» Goal of the exercise: Print word for word whatever lies between the first line of the material and the line holding "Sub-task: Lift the", both included, and omit all pictures.

**** Information supplied ****

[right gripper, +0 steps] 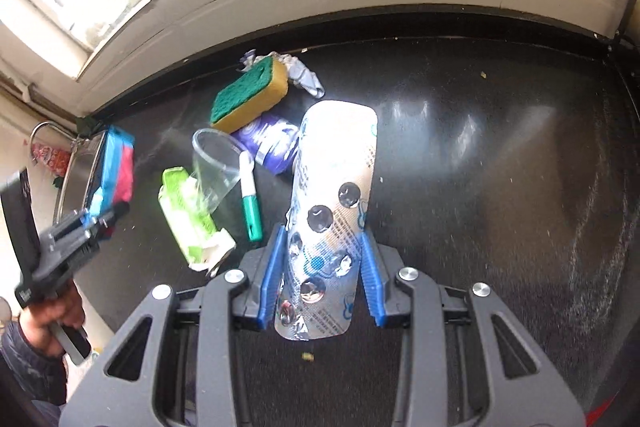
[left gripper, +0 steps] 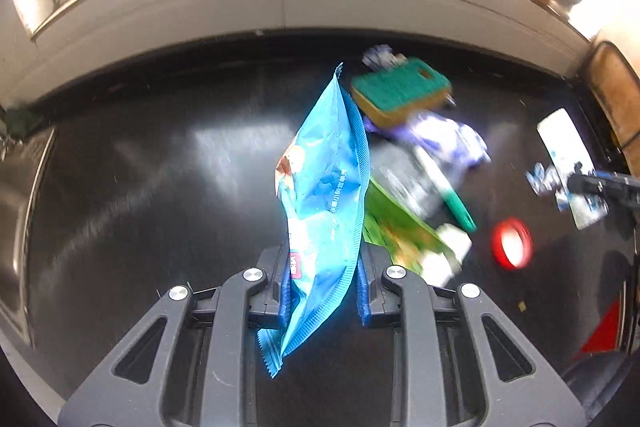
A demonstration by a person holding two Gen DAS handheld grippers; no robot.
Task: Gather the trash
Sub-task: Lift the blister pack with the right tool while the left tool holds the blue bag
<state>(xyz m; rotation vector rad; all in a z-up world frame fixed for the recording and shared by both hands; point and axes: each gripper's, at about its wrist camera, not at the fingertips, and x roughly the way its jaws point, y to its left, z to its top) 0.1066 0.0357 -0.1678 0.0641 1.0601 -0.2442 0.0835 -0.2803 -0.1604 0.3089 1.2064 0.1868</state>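
Left wrist view: my left gripper (left gripper: 320,291) is clamped fully on the blue snack wrapper (left gripper: 324,187), lifted clear of the black counter (left gripper: 160,167); thin film could slip out sideways. Right wrist view: my right gripper (right gripper: 322,275) pinches the emptied blister pack (right gripper: 332,211) by its edges, jaws partly apart; the stiff foil may buckle and pop free.

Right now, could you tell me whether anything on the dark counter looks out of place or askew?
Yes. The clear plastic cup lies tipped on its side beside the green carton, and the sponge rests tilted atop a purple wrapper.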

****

» Output for this task:
[right gripper, +0 steps] 
[left gripper, +0 steps] 
A demonstration by a person holding two Gen DAS handheld grippers; no robot.
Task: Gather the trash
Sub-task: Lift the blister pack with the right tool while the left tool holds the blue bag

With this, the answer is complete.